Seeking feedback from @huningxin @martinthomson @jan-ivar @alvestrand @dontcallmedom, and anyone else who feels like chiming in.

jan-ivar commented 8 years ago

(I've clearly been in the US for too long when I confuse centimeters and millimeters...)

@anssiko thanks for the detailed explanation! This looks good to me, though in full disclosure, beyond playing Fruit Ninja, my hands-on depth camera experience is limited.

huningxin commented 8 years ago

Suggested resolution (updated):

Drop the depthPrecision constraint and associated DepthPrecisionEnum that are hard to spec right.

It makes sense to me.

Make depthNear and depthFar constraints instead (currently exposed via getSettings() only).

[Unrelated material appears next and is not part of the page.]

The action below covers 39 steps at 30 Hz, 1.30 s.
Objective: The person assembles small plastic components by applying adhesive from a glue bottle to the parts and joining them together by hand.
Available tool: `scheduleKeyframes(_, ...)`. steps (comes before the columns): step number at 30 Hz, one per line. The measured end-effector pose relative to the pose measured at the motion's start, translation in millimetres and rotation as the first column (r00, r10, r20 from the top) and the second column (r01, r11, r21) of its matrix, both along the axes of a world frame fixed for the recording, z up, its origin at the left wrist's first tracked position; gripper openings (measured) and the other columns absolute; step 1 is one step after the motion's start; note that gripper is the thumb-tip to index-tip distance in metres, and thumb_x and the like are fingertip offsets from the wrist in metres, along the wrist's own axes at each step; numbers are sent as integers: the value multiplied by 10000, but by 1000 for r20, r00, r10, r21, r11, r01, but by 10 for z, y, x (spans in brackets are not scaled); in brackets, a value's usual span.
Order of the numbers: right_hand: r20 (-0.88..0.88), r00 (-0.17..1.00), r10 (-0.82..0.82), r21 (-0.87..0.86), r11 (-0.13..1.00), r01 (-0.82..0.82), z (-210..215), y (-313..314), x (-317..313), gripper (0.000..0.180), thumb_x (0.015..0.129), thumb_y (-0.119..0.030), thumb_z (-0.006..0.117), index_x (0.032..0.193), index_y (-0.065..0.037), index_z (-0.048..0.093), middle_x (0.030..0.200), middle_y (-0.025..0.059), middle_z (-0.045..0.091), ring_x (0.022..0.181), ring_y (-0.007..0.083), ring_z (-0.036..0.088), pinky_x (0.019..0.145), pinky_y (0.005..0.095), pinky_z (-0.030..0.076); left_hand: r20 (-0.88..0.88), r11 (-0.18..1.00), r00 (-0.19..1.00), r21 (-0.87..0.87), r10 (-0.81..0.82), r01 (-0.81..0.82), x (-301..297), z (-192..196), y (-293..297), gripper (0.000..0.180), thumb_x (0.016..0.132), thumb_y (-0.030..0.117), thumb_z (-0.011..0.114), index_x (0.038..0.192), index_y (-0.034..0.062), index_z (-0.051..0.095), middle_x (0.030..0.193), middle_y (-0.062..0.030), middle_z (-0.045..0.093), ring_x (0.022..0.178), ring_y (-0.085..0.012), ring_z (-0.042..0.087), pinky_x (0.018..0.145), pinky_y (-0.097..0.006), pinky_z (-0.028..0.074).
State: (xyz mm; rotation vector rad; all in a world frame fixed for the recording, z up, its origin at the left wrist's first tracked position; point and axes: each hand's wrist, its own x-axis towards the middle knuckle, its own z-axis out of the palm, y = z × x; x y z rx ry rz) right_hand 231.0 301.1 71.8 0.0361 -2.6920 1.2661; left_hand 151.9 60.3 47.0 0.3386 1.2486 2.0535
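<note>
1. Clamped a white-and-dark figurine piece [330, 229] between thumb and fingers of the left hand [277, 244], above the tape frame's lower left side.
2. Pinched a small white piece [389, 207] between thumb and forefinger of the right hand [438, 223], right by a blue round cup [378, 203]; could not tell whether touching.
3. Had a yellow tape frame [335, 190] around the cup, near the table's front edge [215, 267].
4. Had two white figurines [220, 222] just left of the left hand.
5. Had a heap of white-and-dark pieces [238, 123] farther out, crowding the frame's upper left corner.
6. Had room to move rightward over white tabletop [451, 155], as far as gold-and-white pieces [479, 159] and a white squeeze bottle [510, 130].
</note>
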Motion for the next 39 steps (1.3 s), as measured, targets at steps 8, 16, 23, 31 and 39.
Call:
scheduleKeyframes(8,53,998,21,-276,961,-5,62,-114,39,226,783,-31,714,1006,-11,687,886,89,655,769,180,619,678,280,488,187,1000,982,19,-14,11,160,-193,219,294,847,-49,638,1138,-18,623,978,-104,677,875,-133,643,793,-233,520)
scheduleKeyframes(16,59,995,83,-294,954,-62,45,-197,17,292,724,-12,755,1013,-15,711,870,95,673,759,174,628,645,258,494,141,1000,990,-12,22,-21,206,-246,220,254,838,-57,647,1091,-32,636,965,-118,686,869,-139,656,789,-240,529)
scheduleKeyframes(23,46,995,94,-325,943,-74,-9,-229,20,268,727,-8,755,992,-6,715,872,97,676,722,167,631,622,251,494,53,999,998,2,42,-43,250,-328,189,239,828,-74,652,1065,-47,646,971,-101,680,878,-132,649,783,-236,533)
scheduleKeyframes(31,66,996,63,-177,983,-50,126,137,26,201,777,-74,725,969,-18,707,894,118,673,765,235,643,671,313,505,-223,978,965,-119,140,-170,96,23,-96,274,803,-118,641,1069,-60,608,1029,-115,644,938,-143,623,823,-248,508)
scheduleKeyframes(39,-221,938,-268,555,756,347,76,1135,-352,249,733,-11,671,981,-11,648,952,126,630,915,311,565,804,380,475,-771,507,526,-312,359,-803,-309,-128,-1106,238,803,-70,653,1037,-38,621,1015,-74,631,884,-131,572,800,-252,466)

It looks pretty good! Normally, depth camera only provides limited options of range setting, like 2 options for Kinect (default, near), and 3 options for RealSense R200 (common, shortRange, longRange). It would be good to expose the range via getCapabilities API. User agent may translate the native range settings to {near: number, far: number} arrays, like for Kinect [1], (if we use millimeters).

{
  depthRange: [ {near: 800, far:  4000}, {near: 400, far: 3000} ]
}

What do you think?

martinthomson commented 8 years ago
  1. use metres
  2. the form is { depthNear: { min: 0, max: 2 }, depthFar: { ideal: 5 } }
  3. we should be able to use the constraints in two ways:
    • to pick the camera mode that best fits, and
    • to adjust the range over which the value is converted to the 8-bit value
alvestrand commented 8 years ago

Adjusting near and far as constraints seems good to me. The main purpose of near and far is driving the conversion algorithm.

The camera driver would then use the settings on the particular device that make the most sense with those constraints - ie it would set "shortRange" on the RealSense if a "far" of less than (say) 1m was acceptable to the user.

In a later version, I would think that adding a way to get something deeper than an 8-bit map makes sense - since most video codecs are growing 10, 12 and even 14 bit modes these days, there will be other people clamoring for such an option too. But that's a different topic.

anssiko commented 8 years ago

All - thanks the the great feedback. With your help we finally get to close this issue with the following resolution that reflect the consensus position of the group.

Resolution:

To clarify, this issue will be now closed and the depthNear and depthFar constraints will be discussed in a separate issue #114.